Stream Analytics outputs: Options for storage, analysis

When authoring a Stream Analytics job, consider how the resulting data will be consumed. How will you view the results of the Stream Analytics job and where will you store it?

In order to enable a variety of application patterns, Azure Stream Analytics has different options for storing output and viewing analysis results. This makes it easy to view job output and gives you flexibility in the consumption and storage of the job output for data warehousing and other purposes. Any output configured in the job must exist before the job is started and events start flowing. For example, if you use Blob storage as an output, the job will not create a storage account automatically. It needs to be created by the user before the ASA job is started.

Azure Data Lake Store

Stream Analytics supports Azure Data Lake Store. This storage enables you to store data of any size, type and ingestion speed for operational and exploratory analytics. Further, Stream Analytics needs to be authorized to access the Data Lake Store. Details on authorization and how to sign up for the Data Lake Store (if needed) are discussed in the Data Lake output article.

Authorize an Azure Data Lake Store

When Data Lake Storage is selected as an output in the Azure Management portal, you will be prompted to authorize a connection to an existing Data Lake Store.

Authorize Data Lake Store

Then fill out the properties for the Data Lake Store output as seen below:

Authorize Data Lake Store

The table below lists the property names and their description needed for creating a Data Lake Store output.

PROPERTY NAME DESCRIPTION
Output Alias This is a friendly name used in queries to direct the query output to this Data Lake Store.
Account Name The name of the Data Lake Storage account where you are sending your output.
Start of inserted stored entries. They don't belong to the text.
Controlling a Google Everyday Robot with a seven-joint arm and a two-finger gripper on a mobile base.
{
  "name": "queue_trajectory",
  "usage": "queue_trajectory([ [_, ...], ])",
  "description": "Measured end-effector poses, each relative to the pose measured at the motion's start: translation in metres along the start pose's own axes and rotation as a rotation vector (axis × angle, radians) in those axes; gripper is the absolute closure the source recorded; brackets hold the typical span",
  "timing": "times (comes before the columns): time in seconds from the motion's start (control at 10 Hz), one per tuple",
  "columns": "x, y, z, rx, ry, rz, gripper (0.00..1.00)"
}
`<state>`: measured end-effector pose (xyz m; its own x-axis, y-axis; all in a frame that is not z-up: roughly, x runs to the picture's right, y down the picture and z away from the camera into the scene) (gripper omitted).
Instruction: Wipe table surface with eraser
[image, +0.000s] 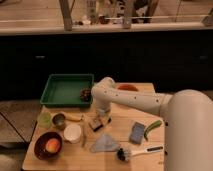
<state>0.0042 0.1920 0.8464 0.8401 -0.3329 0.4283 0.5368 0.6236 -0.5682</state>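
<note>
The table surface (125, 116) is a light tan wooden top in the middle of the camera view. The eraser (98, 123) is a small tan block with a dark strip, lying on the table just in front of the green tray. My gripper (101, 118) points straight down and is shut on the eraser, holding it against the wood. My white arm (135, 100) reaches in from the right and bends down at the elbow over the tray's right front corner.
A green tray (66, 90) stands at the back left with a dark object (86, 93) in its corner. Near the eraser are a banana (75, 117), white cup (72, 133), grey cloth (105, 144), blue-grey sponge (136, 132), brush (135, 151) and brown bowl (47, 146).
</note>
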Motion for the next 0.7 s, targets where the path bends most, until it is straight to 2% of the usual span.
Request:
queue_trajectory([
  [0.1, 0.011, 0.010, -0.003, 0.005, 0.004, 0.020, 1.00],
  [0.2, 0.040, 0.028, -0.014, 0.030, 0.017, 0.086, 1.00],
  [0.3, 0.053, 0.027, -0.021, 0.048, 0.025, 0.116, 1.00],
  [0.5, 0.067, 0.011, -0.031, 0.073, 0.033, 0.138, 1.00],
  [0.7, 0.059, -0.010, -0.036, 0.081, 0.039, 0.107, 1.00],
])
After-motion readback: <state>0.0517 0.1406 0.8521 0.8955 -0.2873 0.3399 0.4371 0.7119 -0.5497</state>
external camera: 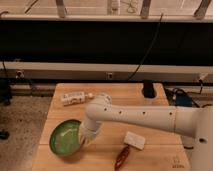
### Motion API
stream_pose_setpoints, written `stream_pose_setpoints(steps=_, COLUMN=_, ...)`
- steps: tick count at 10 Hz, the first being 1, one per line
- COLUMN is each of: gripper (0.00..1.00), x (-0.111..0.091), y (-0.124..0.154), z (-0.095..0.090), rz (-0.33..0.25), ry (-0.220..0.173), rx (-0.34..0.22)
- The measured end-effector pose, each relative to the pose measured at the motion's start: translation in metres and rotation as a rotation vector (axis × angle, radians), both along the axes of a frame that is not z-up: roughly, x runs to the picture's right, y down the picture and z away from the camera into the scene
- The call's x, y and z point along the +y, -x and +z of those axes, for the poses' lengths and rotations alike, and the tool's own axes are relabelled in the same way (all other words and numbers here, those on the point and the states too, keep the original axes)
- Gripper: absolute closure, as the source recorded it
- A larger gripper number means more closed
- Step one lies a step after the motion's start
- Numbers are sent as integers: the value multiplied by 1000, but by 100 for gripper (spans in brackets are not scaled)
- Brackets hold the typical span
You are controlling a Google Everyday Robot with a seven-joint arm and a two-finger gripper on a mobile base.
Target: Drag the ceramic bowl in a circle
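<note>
The ceramic bowl [64, 138] is round, shallow and glossy green with a paler inside. It sits at the front left of the wooden table [150, 95]. My white arm reaches in from the right, and the gripper [84, 139] comes down at the bowl's right rim, touching or just inside it. The wrist hides the fingers.
A small bottle [76, 98] lies on its side at the back left of the table. A white block [134, 140] and a reddish-brown object [122, 157] lie front right. A black object [148, 89] stands at the back right edge. A dark wall with cables lies behind.
</note>
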State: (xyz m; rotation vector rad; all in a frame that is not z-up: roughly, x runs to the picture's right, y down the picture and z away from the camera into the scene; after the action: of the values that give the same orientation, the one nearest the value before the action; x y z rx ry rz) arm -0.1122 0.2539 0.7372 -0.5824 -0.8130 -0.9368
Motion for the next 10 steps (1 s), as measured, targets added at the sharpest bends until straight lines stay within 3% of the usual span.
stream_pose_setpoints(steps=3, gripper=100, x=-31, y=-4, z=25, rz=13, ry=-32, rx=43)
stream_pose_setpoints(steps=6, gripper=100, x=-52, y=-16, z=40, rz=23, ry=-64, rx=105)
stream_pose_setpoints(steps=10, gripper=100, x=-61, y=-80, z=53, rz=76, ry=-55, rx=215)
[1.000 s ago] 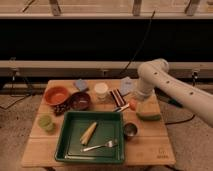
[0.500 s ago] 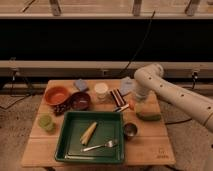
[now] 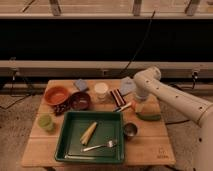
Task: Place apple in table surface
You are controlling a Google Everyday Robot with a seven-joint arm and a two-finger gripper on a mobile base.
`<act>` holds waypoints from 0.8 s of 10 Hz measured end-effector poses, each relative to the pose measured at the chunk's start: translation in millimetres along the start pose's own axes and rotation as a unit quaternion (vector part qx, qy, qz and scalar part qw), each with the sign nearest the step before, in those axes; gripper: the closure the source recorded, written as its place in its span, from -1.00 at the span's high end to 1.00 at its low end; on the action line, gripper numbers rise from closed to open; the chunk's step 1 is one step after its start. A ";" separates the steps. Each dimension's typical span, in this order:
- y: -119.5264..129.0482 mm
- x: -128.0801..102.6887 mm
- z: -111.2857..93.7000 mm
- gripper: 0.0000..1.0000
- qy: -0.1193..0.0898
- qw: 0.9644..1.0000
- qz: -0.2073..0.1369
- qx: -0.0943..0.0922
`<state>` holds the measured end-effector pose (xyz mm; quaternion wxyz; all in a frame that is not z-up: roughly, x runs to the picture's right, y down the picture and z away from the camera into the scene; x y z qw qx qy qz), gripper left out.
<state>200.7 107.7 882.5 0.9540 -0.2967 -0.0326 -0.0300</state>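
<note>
Arm comes in from the right side, bends at a fat white elbow over the back of the table, then drops down. The gripper (image 3: 135,106) hangs low at the end of it, right of centre, close above the table surface (image 3: 150,149). Open or closed: can't tell from here, the wrist blocks it.

The apple (image 3: 131,104) is a small orange-red blob right at the gripper's tip, on its left edge. Held or just resting against it, can't say. It looks v. close to the wood, but contact isn't clear.

Around the gripper:
- Just in front and to the right: a green oblong veg (image 3: 149,117) lying flat on the planks.
- In front, a bit left: small metal cup (image 3: 130,130), upright, beside the tray's right rim.
- Left and in front: dark green tray (image 3: 116,120) w/ a yellow corn cob (image 3: 89,132) and a fork (image 3: 100,146) inside.
- Just left: a dark striped block (image 3: 117,96).
- Left and a little behind: white cup (image 3: 101,90).
- Further left: dark bowl (image 3: 80,100), then orange bowl (image 3: 56,94).
- Far left, nearer the front: small green cup (image 3: 46,122).
- Behind: two blue-grey pieces, one close (image 3: 127,86), one further left (image 3: 81,84).
</note>
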 end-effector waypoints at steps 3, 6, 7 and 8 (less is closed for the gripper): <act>0.2 21.2 -0.2 0.25 0.001 1.000 0.014 0.007; 3.9 26.1 -2.9 0.25 -0.005 1.000 0.019 0.008; 3.9 26.0 -2.9 0.25 -0.005 1.000 0.019 0.008; 3.1 23.5 -2.9 0.25 -0.006 1.000 0.018 0.008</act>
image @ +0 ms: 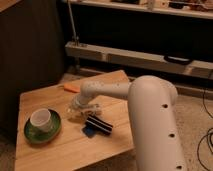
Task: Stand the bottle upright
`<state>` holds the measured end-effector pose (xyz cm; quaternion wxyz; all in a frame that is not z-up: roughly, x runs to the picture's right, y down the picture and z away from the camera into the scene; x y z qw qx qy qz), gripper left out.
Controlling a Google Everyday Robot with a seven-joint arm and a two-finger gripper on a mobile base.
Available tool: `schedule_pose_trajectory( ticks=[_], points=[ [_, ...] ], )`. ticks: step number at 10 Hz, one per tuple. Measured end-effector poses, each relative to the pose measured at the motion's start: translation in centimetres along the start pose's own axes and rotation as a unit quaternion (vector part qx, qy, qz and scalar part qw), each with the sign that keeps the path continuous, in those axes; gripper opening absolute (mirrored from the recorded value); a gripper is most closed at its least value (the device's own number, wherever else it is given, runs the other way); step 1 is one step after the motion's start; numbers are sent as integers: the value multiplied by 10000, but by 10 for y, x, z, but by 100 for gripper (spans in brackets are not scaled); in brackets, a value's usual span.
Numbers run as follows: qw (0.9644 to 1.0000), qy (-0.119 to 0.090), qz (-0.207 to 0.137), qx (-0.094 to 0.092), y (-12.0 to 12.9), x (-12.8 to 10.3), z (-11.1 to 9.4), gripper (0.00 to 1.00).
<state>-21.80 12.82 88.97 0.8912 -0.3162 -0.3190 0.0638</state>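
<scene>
The small whitish-clear bottle point(74, 113) is at the middle of the wooden table point(60, 152), just right of the cup, partly hidden by my gripper. I cannot tell whether it lies flat or is tilted. My gripper point(78, 108) is low over the table, right at the bottle, at the end of the white arm point(107, 90) that reaches in from the right. I cannot tell whether it holds the bottle.
A white cup point(40, 119) stands on a green saucer point(35, 134) at the table's left. A black striped blocky object point(98, 125) lies just right of the gripper. An orange carrot-shaped thing point(71, 88) lies at the far edge. A dark cabinet and a shelf stand behind.
</scene>
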Motion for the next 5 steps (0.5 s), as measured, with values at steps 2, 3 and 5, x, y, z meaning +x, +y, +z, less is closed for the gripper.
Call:
schedule_pose_trajectory(
  ticks=[2, 3, 5],
  points=[
    [10000, 16, 2, 32, -2, 3, -3, 52],
    [10000, -31, 2, 87, -4, 2, -6, 52],
    [9993, -249, -58, 266, -7, -10, -23, 52]
  ],
)
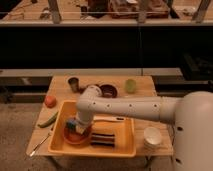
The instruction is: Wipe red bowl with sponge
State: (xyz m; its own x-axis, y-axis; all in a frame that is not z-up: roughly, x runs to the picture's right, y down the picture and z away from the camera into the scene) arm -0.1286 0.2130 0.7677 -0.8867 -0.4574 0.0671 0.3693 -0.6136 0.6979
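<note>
The red bowl (76, 136) sits in the left part of a yellow tray (125, 148) on the wooden table. My gripper (76, 125) comes down from the white arm (125, 107) and is right over the bowl's inside. It is shut on the sponge (72, 123), whose blue face shows at the gripper's tip. The sponge is pressed low against the bowl's left side. The gripper and sponge hide the bowl's far rim.
In the tray lie a dark striped object (102, 139) and a utensil (109, 119). Around the tray stand a white cup (152, 136), maroon bowl (109, 91), green cup (130, 85), metal cup (73, 83), orange-red ball (49, 101), green vegetable (47, 120) and a spoon (38, 145).
</note>
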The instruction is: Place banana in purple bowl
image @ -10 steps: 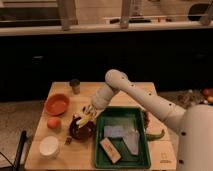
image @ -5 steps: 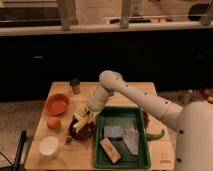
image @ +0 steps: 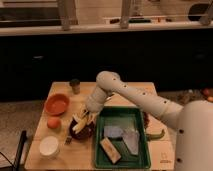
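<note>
The end effector (image: 85,118) is seen low over the purple bowl (image: 89,134), at the near left of the table (image: 127,96). The banana (image: 79,126) is directly beneath it and appears to lie at least partly within the bowl. Whether the banana is clasped or already let go cannot be told from this view.

The step in hand is judged to be the release into the bowl. It would be done well if the banana were lowered until its weight is borne by the bowl's inside (its length looks close to the bowl's width, so it should be laid across the hollow) and only then freed. A straight upward retreat is advised, so that the bowl is not dragged toward the orange fruit (image: 53,122) or the green tray (image: 121,111) just beside it.

The arm (image: 131,95) is extended from the robot's body at the right, bent at a raised elbow and angled steeply down and leftward to the bowl.
</note>
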Available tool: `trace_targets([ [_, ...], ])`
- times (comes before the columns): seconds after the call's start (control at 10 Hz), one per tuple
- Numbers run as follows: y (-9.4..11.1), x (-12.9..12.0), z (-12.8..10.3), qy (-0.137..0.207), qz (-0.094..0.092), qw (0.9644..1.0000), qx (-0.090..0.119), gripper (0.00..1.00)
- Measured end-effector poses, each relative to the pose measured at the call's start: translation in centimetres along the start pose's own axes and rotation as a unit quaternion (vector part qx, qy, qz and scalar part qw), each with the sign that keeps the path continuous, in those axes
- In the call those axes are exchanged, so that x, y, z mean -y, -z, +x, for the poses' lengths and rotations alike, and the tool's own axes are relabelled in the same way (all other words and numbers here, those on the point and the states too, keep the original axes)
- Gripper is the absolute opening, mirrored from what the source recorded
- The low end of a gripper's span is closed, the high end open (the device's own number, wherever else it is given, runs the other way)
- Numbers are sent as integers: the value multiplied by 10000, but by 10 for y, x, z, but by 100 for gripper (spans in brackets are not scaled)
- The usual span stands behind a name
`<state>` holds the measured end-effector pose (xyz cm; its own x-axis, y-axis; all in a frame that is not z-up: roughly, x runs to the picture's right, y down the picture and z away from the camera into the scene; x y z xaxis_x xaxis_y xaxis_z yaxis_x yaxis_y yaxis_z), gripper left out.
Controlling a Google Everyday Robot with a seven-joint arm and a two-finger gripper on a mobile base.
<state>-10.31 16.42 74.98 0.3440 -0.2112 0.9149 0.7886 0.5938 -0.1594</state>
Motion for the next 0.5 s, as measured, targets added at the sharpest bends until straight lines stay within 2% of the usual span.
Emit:
trace_targets([
  [0.1, 0, 1, -2, 71, -46, 10000, 11, 50],
  [0.4, -1, 2, -3, 134, -122, 9998, 39, 77],
  [0.5, -1, 2, -3, 144, -146, 9998, 49, 80],
])
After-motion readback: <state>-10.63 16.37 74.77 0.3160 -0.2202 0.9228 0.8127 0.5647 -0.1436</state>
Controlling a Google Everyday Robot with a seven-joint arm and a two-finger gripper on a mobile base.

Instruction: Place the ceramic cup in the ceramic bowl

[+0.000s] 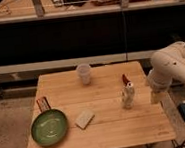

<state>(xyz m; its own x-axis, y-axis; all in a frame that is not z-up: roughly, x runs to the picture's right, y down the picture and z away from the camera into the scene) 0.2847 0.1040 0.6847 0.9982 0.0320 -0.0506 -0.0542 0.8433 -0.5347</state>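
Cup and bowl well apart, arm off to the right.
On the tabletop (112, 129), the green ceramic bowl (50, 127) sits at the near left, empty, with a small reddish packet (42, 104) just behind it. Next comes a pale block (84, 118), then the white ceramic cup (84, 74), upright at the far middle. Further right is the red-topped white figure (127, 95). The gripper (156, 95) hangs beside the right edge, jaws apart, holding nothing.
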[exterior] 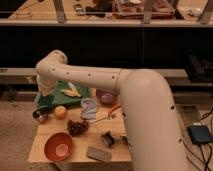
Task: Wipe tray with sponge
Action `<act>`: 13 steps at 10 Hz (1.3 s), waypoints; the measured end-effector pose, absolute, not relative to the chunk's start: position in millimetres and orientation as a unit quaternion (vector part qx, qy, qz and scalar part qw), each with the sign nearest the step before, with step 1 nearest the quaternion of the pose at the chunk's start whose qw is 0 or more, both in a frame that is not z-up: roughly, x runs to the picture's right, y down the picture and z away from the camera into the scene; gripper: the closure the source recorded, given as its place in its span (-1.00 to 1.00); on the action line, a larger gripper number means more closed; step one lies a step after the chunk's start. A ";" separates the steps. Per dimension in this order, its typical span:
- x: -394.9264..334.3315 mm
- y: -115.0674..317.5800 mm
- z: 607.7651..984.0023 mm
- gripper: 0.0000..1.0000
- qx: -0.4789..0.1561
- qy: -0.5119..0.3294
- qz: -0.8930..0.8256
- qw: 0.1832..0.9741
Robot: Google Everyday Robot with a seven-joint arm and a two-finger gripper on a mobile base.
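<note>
Two risks stand out from where I sit. The tool (45,93) is low over the 9 o'clock end of the tray (75,101), mostly hidden by the arm's own wrist, with its fingers together. I can't pick out the sponge anywhere. My guess is it's either pinched in the tool or tucked under the wrist, but I can't tell which. The tray lies at 11 o'clock on the tabletop (50,125), with its left end close to the tabletop's edge.

Risk one is a yellowish item (71,91) lying in the tray toward its 12 o'clock rim. A wipe stroke toward 3 o'clock would likely shove it along or tip it over the rim. I'd keep strokes on the 6 o'clock half.

Risk two is that the tray looks like light plastic and nothing pins it down. Pressing and dragging could slide the whole tray into the purple bowl (106,96) just beside its 3 o'clock end. It could also nudge the orange fruit (60,111) and the small metal cup (40,115) near its 7 o'clock corner, and the cup sits near the tabletop's edge.

If the tool is closed on nothing, the wipe just scrapes bare fingers across the tray. The forearm also hangs over the tabletop's 3 o'clock side, so dropping lower could clip the purple bowl.
</note>
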State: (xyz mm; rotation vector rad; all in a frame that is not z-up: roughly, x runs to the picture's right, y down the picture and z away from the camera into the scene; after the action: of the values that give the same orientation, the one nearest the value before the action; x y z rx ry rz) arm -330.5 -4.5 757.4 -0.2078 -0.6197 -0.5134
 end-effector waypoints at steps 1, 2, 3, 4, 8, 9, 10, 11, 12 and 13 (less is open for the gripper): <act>-330.0 -7.0 759.3 1.00 -0.094 -0.296 -0.252 0.916; -337.4 -9.2 758.8 1.00 -0.101 -0.290 -0.259 0.916; -345.0 -8.0 762.5 1.00 -0.120 -0.295 -0.266 0.910; -342.8 -10.4 768.9 1.00 -0.127 -0.298 -0.269 0.907; -334.2 -14.7 804.7 1.00 -0.172 -0.331 -0.241 0.896; -331.6 -14.9 806.9 1.00 -0.175 -0.332 -0.240 0.896; -332.1 -14.2 806.7 1.00 -0.176 -0.331 -0.240 0.895; -333.0 -13.7 806.4 1.00 -0.176 -0.332 -0.241 0.895; -332.9 -13.5 806.3 1.00 -0.176 -0.331 -0.241 0.895; -332.0 -13.2 806.6 1.00 -0.176 -0.331 -0.242 0.895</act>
State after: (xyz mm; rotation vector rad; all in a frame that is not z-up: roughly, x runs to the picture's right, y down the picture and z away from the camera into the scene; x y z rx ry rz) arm -332.0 -13.2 806.6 -0.3654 -0.6856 -0.5010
You will be presented with a drop down list of Data Lake Store accounts to which the user logged in to the portal has access to.
Path Prefix Pattern [optional] The file path used to write your files within the specified Data Lake Store Account.
{date}, {time}
Example 1: folder1/logs/{date}/{time}
Example 2: folder1/logs/{date}
Date Format [optional] If the date token is used in the prefix path, you can select the date format in which your files are organized. Example: YYYY/MM/DD
Time Format [optional] If the time token is used in the prefix path, specify the time format in which your files are organized. Currently the only supported value is HH.
Event Serialization Format Serialization format for output data. JSON, CSV, and Avro are supported.
Encoding If CSV or JSON format, an encoding must be specified. UTF-8 is the only supported encoding format at this time.
Delimiter Only applicable for CSV serialization. Stream Analytics supports a number of common delimiters for serializing CSV data. Supported values are comma, semicolon, space, tab and vertical bar.
Format Only applicable for JSON serialization. Line separated specifies that the output will be formatted by having each JSON object separated by a new line. Array specifies that the output will be formatted as an array of JSON objects.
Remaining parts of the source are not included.